Jan 24 2012
File this one under “encouraging but preliminary.” Published in The Lancet – researchers report the results of two patients with two different forms of macular degeneration (the most common cause of blindness in the developed world) who had stem cells injected into one eye. Both patients reports improved vision. This study is the first to report a clinical benefit from the use of embryonic stem cells (other kinds of stem cells, like bone marrow, have been used for a long time).
The study, however, is a very preliminary study designed mostly to look at safety. There are concerns that injecting stem cells into the eye, or anywhere, might result in tumor formation. In these two patients the stem cells survived well as retinal pigment epithelium cells. They did not form any tumors, grow uncontrollably, show signs of rejection or other negative effects as far as could be seen. This is just two patients, however, so any statements about safety have to be very cautious.
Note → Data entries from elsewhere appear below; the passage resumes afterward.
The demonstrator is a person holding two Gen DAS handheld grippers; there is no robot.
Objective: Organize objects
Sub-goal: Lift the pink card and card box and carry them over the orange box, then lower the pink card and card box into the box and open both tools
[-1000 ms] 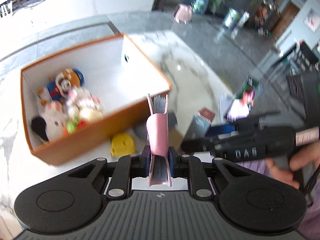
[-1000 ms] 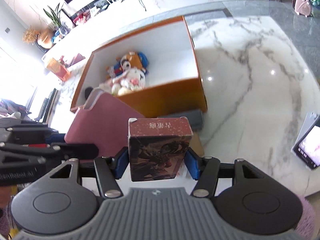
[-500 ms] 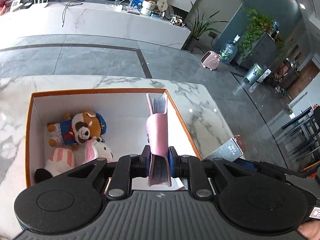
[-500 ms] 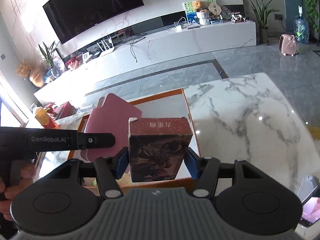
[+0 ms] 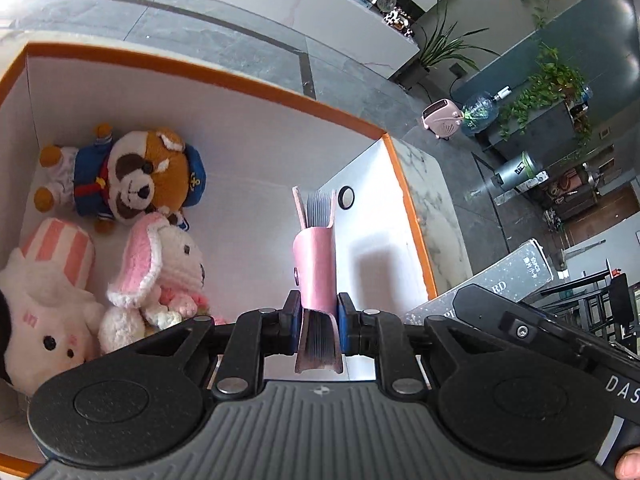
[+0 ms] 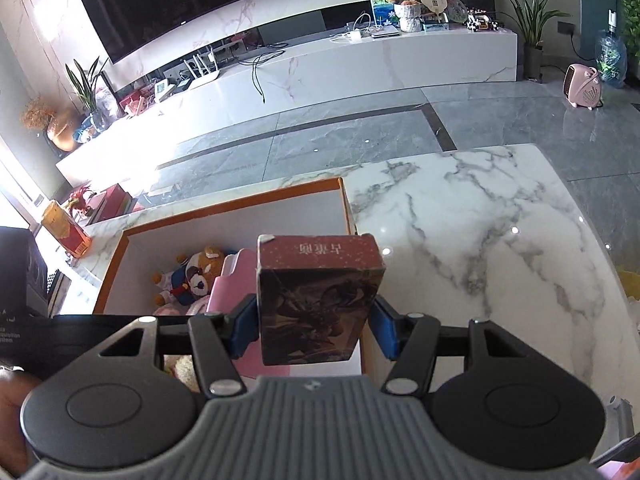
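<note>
Left tool (image 5: 319, 316) clenches a slim pink notebook (image 5: 316, 268), page edges showing; right tool (image 6: 311, 326) grips a dark red patterned box (image 6: 316, 300), orange storage box (image 6: 240, 204) at eleven o'clock.

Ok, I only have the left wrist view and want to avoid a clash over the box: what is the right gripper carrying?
Observer: The right gripper is shut on a dark red card box, held upright.
Operator: Where is it relative to the storage box?
Observer: In front of the right-hand wall of the orange box, with the pink notebook just left of it.
Operator: Any room beside that box?
Observer: Yes, a wide stretch of the marble table to its right shows nothing on it.
</note>
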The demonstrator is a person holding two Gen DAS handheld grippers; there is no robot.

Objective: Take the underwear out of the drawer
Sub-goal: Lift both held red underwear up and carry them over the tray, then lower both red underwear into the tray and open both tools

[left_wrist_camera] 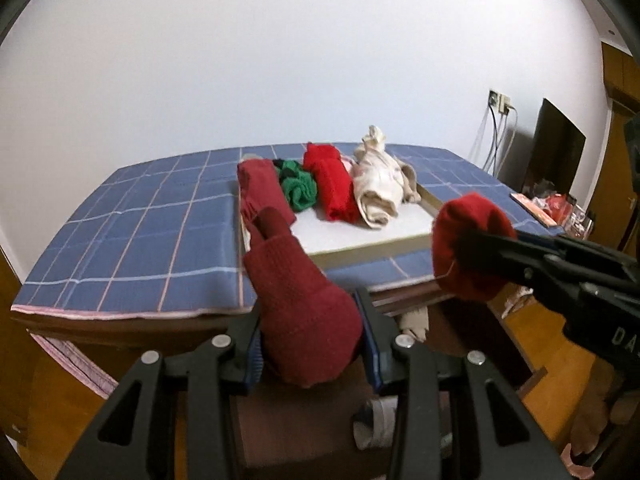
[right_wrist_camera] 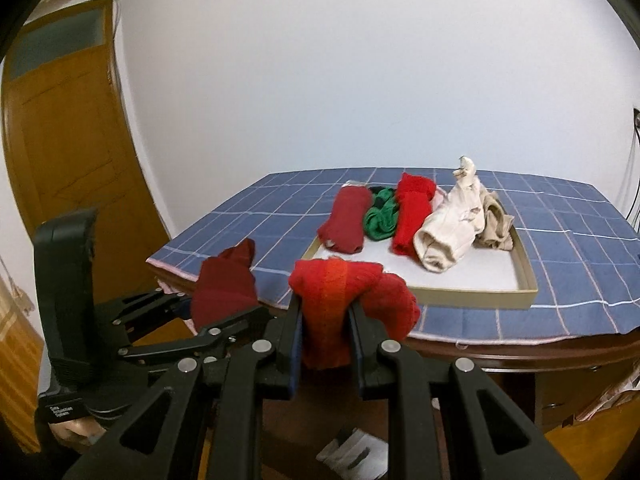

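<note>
Each hand-held gripper was clamped on a roll off the desk (right_wrist_camera: 560,216): left (left_wrist_camera: 310,344) on maroon (left_wrist_camera: 304,312), right (right_wrist_camera: 325,334) on red (right_wrist_camera: 340,296). Either soft roll could slip; more remained in the drawer (right_wrist_camera: 472,292).

Shallow beige cardboard drawer tray (right_wrist_camera: 472,293) with white floor sits flat on blue checked cloth. Inside, in a row along far half: rolled dark-maroon knit underwear (right_wrist_camera: 347,220), crumpled green piece (right_wrist_camera: 380,220), folded bright-red piece (right_wrist_camera: 412,216), cream-white bundle (right_wrist_camera: 448,236) with end sticking up, tan piece (right_wrist_camera: 496,224) against right wall.

Out of tray, held above table's near edge: maroon knit roll (left_wrist_camera: 308,320) pinched in left gripper (left_wrist_camera: 310,350); bright-red knit roll (right_wrist_camera: 340,304) pinched in right gripper (right_wrist_camera: 325,344).
</note>
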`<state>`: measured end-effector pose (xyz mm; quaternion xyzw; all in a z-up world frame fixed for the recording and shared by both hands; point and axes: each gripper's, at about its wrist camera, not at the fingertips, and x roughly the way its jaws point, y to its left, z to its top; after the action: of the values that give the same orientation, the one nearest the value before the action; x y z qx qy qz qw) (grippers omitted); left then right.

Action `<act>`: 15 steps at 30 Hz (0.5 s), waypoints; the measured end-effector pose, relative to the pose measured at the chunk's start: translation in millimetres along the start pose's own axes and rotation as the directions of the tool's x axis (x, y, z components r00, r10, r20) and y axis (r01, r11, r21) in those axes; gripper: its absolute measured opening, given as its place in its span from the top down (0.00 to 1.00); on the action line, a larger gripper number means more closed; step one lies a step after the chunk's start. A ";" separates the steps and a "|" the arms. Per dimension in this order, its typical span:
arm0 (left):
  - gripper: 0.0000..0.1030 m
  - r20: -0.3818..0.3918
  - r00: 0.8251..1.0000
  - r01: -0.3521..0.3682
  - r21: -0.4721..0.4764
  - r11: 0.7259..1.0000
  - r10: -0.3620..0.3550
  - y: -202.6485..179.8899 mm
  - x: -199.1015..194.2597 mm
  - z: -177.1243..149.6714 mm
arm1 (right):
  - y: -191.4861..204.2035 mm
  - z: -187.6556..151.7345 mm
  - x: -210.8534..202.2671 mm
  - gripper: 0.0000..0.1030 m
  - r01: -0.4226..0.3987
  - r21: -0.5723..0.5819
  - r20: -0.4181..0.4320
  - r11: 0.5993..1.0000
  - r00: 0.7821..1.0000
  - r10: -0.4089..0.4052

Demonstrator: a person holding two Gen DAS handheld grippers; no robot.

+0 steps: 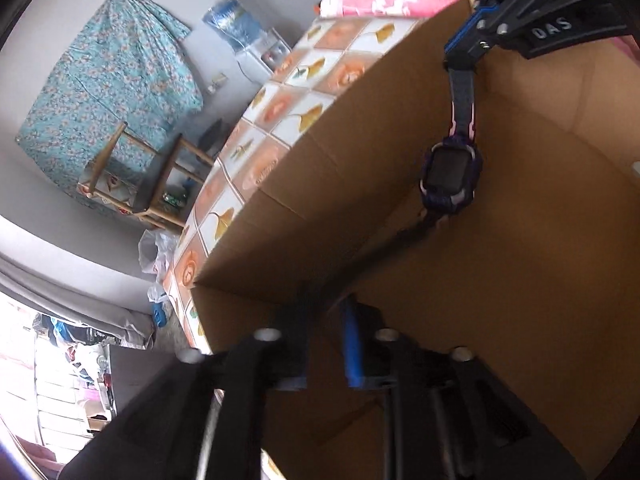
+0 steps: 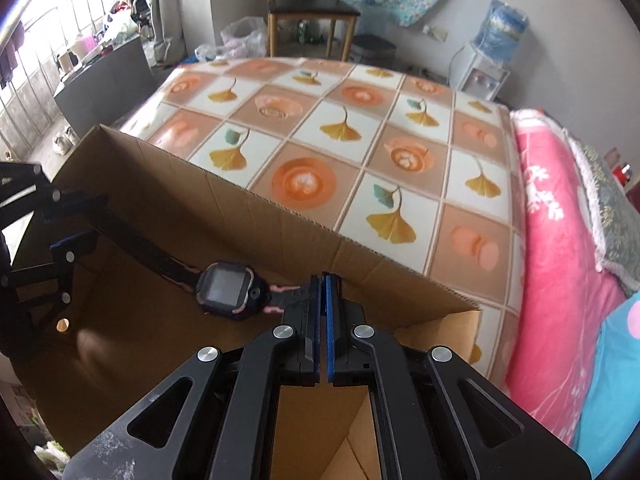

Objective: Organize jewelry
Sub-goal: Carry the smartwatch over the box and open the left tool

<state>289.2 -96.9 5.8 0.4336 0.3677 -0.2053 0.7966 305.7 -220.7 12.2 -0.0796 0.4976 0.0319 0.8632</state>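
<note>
Here the watch [image 2: 228, 289] hangs stretched above the inside of the open cardboard box [image 2: 260, 216], its strap pinched at one end by the right gripper [image 2: 323, 292], whose fingers are pressed together on it, and at the other end by the left gripper [image 2: 76, 236], also closed on the strap. The box stands on a table with a checked ginkgo-leaf cloth [image 2: 360, 128], and its far wall rises just behind the watch. Beyond the table are a wooden chair [image 2: 312, 8], a water dispenser [image 2: 492, 60] and, at the right side, a pink blanket [image 2: 560, 240].
</note>
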 end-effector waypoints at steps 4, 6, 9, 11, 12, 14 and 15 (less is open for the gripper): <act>0.60 0.009 1.000 -0.024 -0.008 1.000 0.024 2.2 -0.9 -4.6 | -6.7 -3.5 -3.7 0.88 -0.007 0.023 0.006 1.000 1.000 0.006; 0.56 0.016 1.000 -0.024 -0.024 0.999 0.024 5.8 -6.5 -5.1 | -9.2 -6.6 -13.1 0.84 -0.005 0.031 0.022 0.999 1.000 0.005; 0.51 0.051 0.999 -0.012 -0.084 0.996 0.016 18.1 -25.6 -9.5 | -14.4 -12.0 -32.2 0.78 -0.023 0.057 0.052 0.998 0.998 0.020; 0.49 0.085 0.996 0.012 -0.146 0.989 0.001 29.3 -42.1 -14.0 | -19.0 -16.4 -48.7 0.75 -0.049 0.083 0.085 0.995 0.996 0.042; 0.46 0.110 0.994 0.026 -0.186 0.982 -0.005 36.1 -53.2 -17.8 | -21.3 -19.2 -58.3 0.73 -0.067 0.095 0.105 0.993 0.993 0.057; 0.39 0.163 0.987 0.057 -0.258 0.964 -0.015 46.9 -75.7 -26.5 | -25.4 -27.2 -82.5 0.66 -0.097 0.120 0.155 0.988 0.985 0.078; 0.36 0.189 0.982 0.067 -0.295 0.953 -0.011 51.7 -87.5 -32.7 | -27.0 -34.1 -99.1 0.61 -0.107 0.134 0.189 0.985 0.979 0.081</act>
<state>252.7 -40.7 89.0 0.2796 0.3275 -0.2023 0.8796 230.4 -250.7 83.9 0.0093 0.4205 0.0440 0.9062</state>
What surprised the researchers is that both patients also reports improved vision. In one patient there was clear improvement in visual acuity (from hand waving to 20/800). In the second patient there were more subtle signs of improved vision, but also in the untreated eye leading researchers to believe this was likely due to placebo effects.
While encouraging, the researchers are careful to express caution in interpreting these results. These are just two patients, and the benefits are mild (although significant in terms of functionality for the one patient with clear improvement). It is simply too early with too few patients to reach any firm conclusions. Further the study once again shows the power of deception in these studies – even something that might seem as objective as visual acuity is subject to placebo effects.
It is always instructive to contrast the very sober and cautious tone of legitimate science-based researchers with those of dubious practitioners. Even in the face of a potential breakthrough treatment, they are emphasizing uncertainty and the preliminary nature of these results. They are considering all the possible sources of error and deception, not looking for reasons to dismiss criticism. They are downplaying the results, not exaggerating them.
It is also important to emphasize that at present there are no legitimate embryonic stem cell (or equivalent) treatments for things like blindness. These types of treatments are still experimental. There are many clinics around the world, however, that are exploiting hype to offer bogus stem cell treatments for a long list of diseases and at massive price tags. These are fraudulent clinics who are taking advantage of desperate patients. I hope that the renewed interest spawned by this study does not drive more patients into the jaws of these sharks.
It will likely still be 5 or more years before stem cell treatments for macular degeneration become available outside of a clinical trial, and that is if everything goes well. I think we very likely will see the day where this type of blindness will be effectively treated by stem cells, but we have to go through the tedious process of science. It exists for a reason.